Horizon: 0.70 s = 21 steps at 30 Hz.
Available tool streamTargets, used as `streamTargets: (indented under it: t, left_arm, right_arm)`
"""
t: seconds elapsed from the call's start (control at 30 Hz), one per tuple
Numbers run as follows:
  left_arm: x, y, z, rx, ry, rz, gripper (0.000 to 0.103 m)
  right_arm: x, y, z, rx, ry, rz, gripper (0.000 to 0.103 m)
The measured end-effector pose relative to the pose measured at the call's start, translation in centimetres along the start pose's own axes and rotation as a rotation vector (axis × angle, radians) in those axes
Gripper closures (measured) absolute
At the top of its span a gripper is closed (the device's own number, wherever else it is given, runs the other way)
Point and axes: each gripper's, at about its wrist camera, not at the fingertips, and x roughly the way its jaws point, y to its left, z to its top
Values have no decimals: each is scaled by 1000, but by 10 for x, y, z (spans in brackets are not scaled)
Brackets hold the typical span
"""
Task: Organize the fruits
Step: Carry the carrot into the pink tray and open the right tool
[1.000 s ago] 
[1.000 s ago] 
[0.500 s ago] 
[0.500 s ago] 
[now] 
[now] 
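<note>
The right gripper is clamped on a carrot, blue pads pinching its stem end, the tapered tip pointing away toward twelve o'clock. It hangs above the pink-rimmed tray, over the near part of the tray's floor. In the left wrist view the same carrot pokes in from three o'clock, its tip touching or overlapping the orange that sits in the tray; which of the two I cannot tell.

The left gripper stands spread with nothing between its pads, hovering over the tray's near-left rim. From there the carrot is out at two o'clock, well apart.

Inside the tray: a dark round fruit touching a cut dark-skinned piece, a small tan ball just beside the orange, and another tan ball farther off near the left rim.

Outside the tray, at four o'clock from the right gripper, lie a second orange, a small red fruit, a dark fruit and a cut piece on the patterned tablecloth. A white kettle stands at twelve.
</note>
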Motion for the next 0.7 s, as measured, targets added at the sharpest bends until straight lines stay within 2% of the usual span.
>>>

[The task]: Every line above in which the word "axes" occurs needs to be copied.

[Exercise result]:
The measured end-effector pose relative to the pose measured at the call's start, translation in centimetres along the start pose's own axes and rotation as a rotation vector (axis × angle, radians) in those axes
Point and axes: each gripper's, at about its wrist camera, not at the fingertips, and x roughly the way its jaws point, y to its left, z to its top

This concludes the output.